E disse Deus a Salomão: Porquanto isto foi em teu coração, que não pediste riquezas, riqueza, ou glória, nem a alma dos que te querem mal, nem pediste muitos dias, mas sim que pediste para ti sabedoria e conhecimento para julgar meu povo, sobre o qual te constituí por rei.
12 Sana bilgi ve bilgelik verilecektir. Sana ayrıca öyle bir zenginlik, mal mülk ve onur vereceğim ki, benzeri ne senden önceki krallarda görülmüştür, ne de senden sonrakilerde görülecektir.”
Sabedoria e conhecimento te são dados; e também te darei riquezas, bens, e glória, que nunca houve nos reis que foram antes de ti, nem depois de ti haverá tais.
13 Bundan sonra Süleyman Givon'daki tapınma yerinden, Buluşma Çadırı'ndan ayrılıp Yeruşalim'e gitti. İsrail'i oradan yönetti.
E voltou Salomão a Jerusalém do alto que estava em Gibeão, de ante o tabernáculo do testemunho; e reinou sobre Israel.
14 Kral Süleyman savaş arabalarıyla atlarını topladı. Bin dört yüz savaş arabası, on iki bin atı vardı. Bunların bir kısmını savaş arabaları için ayrılan kentlere, bir kısmını da kendi yanına, Yeruşalim'e yerleştirdi.
E juntou Salomão carros e cavaleiros; e teve mil e quatrocentos carros, e doze mil cavaleiros, os quais pôs nas cidades dos carros, e com o rei em Jerusalém.
15 Krallığı döneminde Yeruşalim'de altın ve gümüş taş değerine düştü. Sedir ağaçları Şefela'daki yabanıl incir ağaçları kadar bollaştı.
E pôs o rei prata e ouro em Jerusalém como pedras, e cedro como sicômoros que nascem nos campos em abundância.
16 Süleyman'ın atları Mısır ve Keve'den getirilirdi.

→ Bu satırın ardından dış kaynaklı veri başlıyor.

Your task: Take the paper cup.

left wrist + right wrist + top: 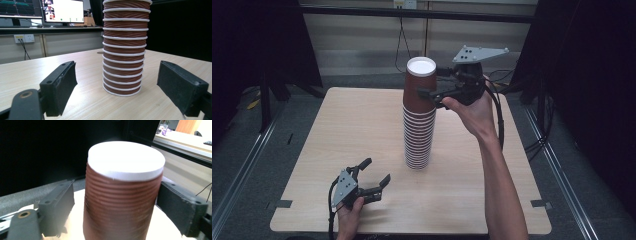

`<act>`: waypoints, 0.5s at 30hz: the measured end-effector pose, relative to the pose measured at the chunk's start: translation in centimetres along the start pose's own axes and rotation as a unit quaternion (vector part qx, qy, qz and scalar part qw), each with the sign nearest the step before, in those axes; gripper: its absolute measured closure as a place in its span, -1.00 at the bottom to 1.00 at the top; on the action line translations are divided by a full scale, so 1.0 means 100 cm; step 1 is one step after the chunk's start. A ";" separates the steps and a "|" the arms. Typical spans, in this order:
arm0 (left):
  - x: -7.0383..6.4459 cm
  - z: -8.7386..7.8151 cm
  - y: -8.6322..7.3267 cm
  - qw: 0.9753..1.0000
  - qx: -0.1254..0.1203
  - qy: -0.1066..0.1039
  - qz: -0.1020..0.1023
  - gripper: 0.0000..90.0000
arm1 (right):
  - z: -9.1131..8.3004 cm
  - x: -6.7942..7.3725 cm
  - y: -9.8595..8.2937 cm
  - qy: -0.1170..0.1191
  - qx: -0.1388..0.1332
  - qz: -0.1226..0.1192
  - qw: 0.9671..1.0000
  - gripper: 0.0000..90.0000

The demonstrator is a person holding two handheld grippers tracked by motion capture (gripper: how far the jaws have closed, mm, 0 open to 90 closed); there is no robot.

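Note:
A tall stack of brown ribbed paper cups (418,135) stands upside down at the middle of the wooden table (362,120). The top cup (416,80) shows its white base upward. My right gripper (432,82) is open around this top cup (122,202); in the right gripper view (116,186) a gap shows at the left jaw, while the right jaw is at the cup's wall. My left gripper (377,170) rests open near the table's front left. In the left gripper view (116,66) it faces the stack's lower part (123,50) from a short distance.
Dark curtains flank the table on both sides. A wall with a hanging cable (401,40) lies beyond the far edge. Monitors (62,11) on a desk appear in the left gripper view. Bare tabletop lies left and right of the stack.

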State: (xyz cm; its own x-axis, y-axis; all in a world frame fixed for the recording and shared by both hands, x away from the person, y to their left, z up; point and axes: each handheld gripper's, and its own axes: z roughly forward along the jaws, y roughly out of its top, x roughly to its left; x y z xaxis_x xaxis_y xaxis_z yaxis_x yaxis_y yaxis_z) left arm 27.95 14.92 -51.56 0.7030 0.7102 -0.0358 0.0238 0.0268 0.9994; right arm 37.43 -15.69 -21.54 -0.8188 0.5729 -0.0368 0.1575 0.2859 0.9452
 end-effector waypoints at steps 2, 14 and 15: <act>0.000 0.000 0.000 1.000 0.000 0.000 0.000 -0.65 | 0.004 -0.001 0.006 0.001 0.006 -0.001 1.000 -0.70; 0.000 0.000 0.000 1.000 -0.001 -0.002 -0.001 -0.66 | 0.018 -0.005 0.015 0.006 0.011 0.005 1.000 -0.62; 0.000 0.000 0.000 1.000 0.000 -0.003 -0.001 -0.65 | 0.018 -0.005 0.015 0.003 0.012 0.005 1.000 -0.54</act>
State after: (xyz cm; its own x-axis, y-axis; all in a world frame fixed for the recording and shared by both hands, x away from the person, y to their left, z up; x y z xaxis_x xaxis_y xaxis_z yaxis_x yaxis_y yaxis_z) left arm 27.94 14.91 -51.57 0.7066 0.7066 -0.0376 0.0244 0.0287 0.9993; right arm 39.08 -14.12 -20.71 -0.8204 0.5713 -0.0261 0.1779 0.2983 0.9378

Kralın tüccarları atları Keve'den satın alırdı.
E traziam cavalos do Egito e de Coa para Salomão; pois os mercadores do rei [os] compravam de Coa por [um certo] preço.
17 Mısır'dan bir savaş arabası altı yüz, bir at yüz elli şekel gümüşe getirilirdi. Bunları bütün Hitit ve Aram krallarına satarlardı.
E subiam, e tiravam do Egito, um carro por seiscentas peças de prata, e um cavalo por cento e cinquenta: e assim se tiravam por meio deles para todos os reis dos Heteus, e para os reis da Síria.